Asosiasi Perguruan Tinggi Swasta Indonesia (APTISI) Wilayah X-A Sumatera Barat (Sumbar) menolak Rancangan Undang Undang Sistem Pendidikan Nasional (RUU Sisdiknas).
Pasalnya, RUU Sisdiknas diinilai tidak berpihak kepada guru, dosen dan perguruan tinggi swasta (PTS). Pernyataan itu disampaikan Ketua APTISI Wilayah X-A Sumbar, Hendri Nofrianto kepada wartawan di Kampus ITP, Kamis (22/9).
Ia menjelaskan, saat rapat APTISI di Bali ada sejumlah tuntutan yang disampaikan kepada pemerintah. Yakni menolak RUU Sisdiknas. Sebab, RUU Sisdiknas tersebut sangat mencederai harkat guru dan dosen. “Dalam RUU Sisdiknas itu, guru dan dosen dijadikan sebagai pekerja,” kata Hendri Nofrianto.
Kemudian, untuk penerimaan mahasiswa baru di PTN khusus mandiri diharapkan bisa proporsional. “Kami berharap PTN juga mempertimbangkan PTS, karena PTS juga mitra,” sebut Rektor ITP ini.
Selanjutnya, soal Kartu Indonesia Pintar (KIP) yang mengalami penurunan. “Harapan kami di APTISI itu agar KIP berpihak kepada PTS,” bebernya.
Lalu menyangkut akreditasi yang dialihkan ke Lembaga Akreditasi Mandiri Perguruan Tinggi (LAM-PT). Jika sebelumnya biaya akreditasi di bawah tanggung jawab pemerintah dan gratis, sekarang akreditasi melalui LAM-PT harus membayar.
“Sekarang, kalau akan ikut akreditasi harus membayar sebesar Rp 53 juta untuk 1 prodi. Bagi perguruan tinggi yang punya kemampuan finansial baik, tentu tidak jadi masalah, namun akan beda bagi PTS yang minim finansial.
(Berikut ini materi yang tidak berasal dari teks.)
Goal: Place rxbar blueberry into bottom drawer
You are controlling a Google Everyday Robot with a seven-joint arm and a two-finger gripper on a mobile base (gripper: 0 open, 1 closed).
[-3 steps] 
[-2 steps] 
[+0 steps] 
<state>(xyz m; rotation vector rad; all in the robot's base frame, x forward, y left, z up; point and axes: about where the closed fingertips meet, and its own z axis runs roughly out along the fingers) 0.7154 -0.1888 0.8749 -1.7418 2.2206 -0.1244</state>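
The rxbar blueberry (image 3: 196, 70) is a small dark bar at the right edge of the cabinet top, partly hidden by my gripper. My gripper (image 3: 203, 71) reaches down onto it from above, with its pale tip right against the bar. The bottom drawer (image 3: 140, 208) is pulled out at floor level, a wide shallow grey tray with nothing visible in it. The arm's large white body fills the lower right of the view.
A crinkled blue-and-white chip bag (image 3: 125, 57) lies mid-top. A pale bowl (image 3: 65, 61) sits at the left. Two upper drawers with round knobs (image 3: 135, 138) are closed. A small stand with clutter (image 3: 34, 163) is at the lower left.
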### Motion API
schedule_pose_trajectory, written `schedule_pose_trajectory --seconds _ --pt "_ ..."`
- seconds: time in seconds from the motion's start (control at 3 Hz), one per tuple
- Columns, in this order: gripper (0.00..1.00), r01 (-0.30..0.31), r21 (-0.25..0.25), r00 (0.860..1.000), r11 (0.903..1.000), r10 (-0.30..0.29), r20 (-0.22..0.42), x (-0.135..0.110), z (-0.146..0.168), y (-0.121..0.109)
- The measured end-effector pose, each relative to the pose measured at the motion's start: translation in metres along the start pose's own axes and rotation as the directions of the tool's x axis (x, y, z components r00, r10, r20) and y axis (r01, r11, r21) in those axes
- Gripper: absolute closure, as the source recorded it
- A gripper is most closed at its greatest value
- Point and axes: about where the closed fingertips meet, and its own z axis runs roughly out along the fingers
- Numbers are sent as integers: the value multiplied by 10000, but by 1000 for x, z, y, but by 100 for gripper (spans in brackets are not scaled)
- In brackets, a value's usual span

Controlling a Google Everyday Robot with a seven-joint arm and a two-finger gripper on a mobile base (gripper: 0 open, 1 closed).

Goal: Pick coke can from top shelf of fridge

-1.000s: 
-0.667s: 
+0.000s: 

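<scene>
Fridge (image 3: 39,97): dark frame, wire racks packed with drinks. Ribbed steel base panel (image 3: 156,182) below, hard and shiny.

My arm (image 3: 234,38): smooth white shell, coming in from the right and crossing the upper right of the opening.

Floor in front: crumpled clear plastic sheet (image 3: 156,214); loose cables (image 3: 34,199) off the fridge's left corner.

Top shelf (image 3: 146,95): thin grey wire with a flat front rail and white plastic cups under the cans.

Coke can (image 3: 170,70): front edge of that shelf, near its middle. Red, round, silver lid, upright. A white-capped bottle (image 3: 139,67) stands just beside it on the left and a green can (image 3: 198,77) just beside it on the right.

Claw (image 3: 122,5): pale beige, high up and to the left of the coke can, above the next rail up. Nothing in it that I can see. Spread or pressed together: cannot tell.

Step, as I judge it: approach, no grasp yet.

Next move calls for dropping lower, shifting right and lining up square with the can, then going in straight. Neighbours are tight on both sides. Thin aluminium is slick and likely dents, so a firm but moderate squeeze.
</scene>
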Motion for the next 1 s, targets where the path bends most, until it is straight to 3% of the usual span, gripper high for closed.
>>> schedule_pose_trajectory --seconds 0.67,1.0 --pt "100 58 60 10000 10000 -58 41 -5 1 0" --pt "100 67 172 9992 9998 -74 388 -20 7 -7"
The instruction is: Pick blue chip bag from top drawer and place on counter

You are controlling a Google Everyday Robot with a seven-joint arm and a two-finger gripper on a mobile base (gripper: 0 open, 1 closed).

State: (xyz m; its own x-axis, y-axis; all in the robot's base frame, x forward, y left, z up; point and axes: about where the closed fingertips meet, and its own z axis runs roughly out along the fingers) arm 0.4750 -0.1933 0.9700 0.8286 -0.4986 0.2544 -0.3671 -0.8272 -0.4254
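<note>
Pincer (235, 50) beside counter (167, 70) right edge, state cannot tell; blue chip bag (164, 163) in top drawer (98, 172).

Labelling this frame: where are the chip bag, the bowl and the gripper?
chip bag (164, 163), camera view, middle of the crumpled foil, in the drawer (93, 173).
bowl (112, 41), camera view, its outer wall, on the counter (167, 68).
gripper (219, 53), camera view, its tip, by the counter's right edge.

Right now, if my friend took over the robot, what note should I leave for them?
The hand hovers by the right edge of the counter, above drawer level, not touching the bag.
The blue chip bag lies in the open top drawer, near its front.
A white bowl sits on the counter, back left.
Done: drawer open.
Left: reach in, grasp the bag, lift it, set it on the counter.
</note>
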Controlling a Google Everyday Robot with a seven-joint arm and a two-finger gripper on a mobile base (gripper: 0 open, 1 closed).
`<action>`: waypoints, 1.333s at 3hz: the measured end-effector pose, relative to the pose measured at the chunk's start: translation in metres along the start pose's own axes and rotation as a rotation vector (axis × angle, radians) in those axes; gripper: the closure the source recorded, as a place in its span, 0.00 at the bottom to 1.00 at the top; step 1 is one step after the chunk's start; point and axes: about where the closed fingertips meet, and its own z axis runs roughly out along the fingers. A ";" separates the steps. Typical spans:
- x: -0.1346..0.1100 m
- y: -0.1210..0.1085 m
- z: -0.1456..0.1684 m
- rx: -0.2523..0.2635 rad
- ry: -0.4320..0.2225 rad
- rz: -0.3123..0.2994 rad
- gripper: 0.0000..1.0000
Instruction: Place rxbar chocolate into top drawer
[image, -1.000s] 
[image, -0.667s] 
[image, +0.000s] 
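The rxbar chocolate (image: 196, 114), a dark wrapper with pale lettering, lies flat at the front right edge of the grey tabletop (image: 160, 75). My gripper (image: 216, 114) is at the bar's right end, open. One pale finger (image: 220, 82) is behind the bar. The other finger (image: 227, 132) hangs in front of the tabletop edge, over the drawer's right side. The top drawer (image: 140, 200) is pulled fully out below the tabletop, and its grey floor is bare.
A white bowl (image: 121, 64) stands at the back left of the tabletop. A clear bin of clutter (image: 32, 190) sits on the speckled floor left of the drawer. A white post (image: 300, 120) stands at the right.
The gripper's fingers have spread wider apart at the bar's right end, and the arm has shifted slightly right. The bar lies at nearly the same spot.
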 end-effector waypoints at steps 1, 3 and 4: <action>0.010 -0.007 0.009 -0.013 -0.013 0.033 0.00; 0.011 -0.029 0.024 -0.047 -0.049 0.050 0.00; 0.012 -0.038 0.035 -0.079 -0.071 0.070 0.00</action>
Apakah mampu melakukan akreditasi melalui LAM-PT? Saya jawab tidak,” bebernya.
Selanjutnya, tuntutan APTISI adalah menghapuskan ujian kompetensi. Yang banyak kena imbasnya adalah perguruan tinggi kesehatan. “Sebelum mereka diwisuda harus uji kompetisi dulu, sementara uji kompetensi itu di luar tanggung jawab akademik. Dan akademik hanya sampai keluar ijazah setelah yudisium,” tuturnya.
Terakhir tuntutan APTISI adalah menurunkan Menteri Pendidikan, Kebudayaan, Riset, dan Teknologi karena kebijakannya dinilai tidak berpihak kepada PTS.
“Rencananya kita akan turun ke Istana Presiden pada 27-29 September nanti. Karena sebelumnya, Ketua Umum APTISI Pusat sudah menyurati pak Mendikbud Ristek sebanyak 4 kali, tapi tidak pernah direspon untuk audiensi. Dan juga telah menyurati pak Presiden, tetap tidak ada respon. Pihak yang merespon adalah DPR RI Komisi X. Dalam audiensi itu, disampaikan RUU Sisdiknas tidak dimasukkan dalam Program Legislasi Nasional (Prolegnas) Prioritas 2023. Tapi keinginan kami, bertemu pak Presiden dan pak Menteri,” tuturnya.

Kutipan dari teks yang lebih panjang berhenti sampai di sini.